● **TASK PROMPT**
Transcribe the whole listing without a single picture.

● **MATERIAL PROVIDED**
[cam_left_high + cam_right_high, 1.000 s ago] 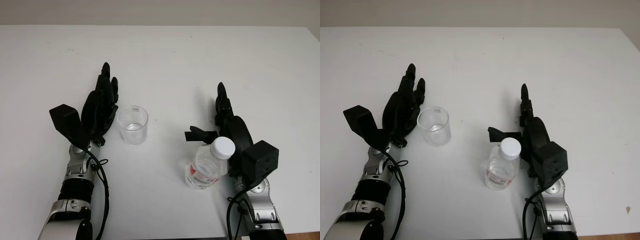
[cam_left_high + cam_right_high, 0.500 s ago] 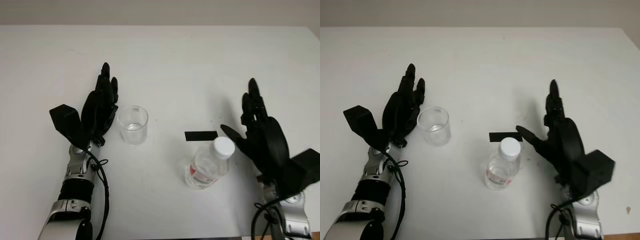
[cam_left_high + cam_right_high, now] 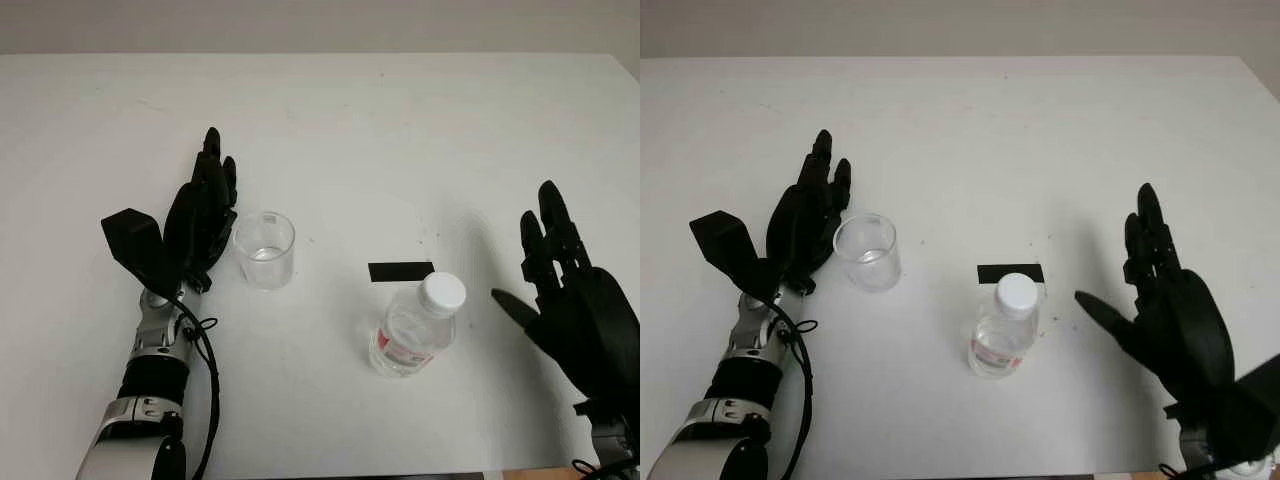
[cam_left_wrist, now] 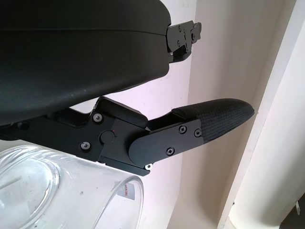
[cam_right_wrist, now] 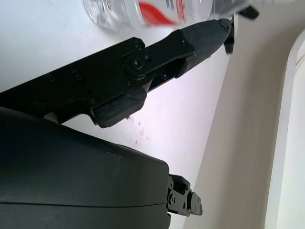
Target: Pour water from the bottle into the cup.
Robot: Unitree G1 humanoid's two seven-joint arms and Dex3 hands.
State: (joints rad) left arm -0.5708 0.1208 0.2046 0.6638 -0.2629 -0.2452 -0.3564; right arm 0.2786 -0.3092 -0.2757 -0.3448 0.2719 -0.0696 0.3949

● **WRITTEN SOLUTION**
[cam_left_high + cam_right_high, 1.000 s ago] 
[cam_left_high + cam_right_high, 0.500 s ago] 
[cam_left_high + cam_right_high, now] 
[cam_left_wrist, now] 
[cam_right_wrist, now] 
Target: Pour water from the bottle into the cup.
Robot: Unitree G1 humanoid's two seven-joint arms and Dex3 hands.
State: (joints rad) left arm -0.5708 0.1208 0.2046 0.6638 -0.2629 -0.2452 -0.3564; right arm 0.2786 -0.3092 -0.2757 -0.3448 0.2719 -0.0696 0.3949

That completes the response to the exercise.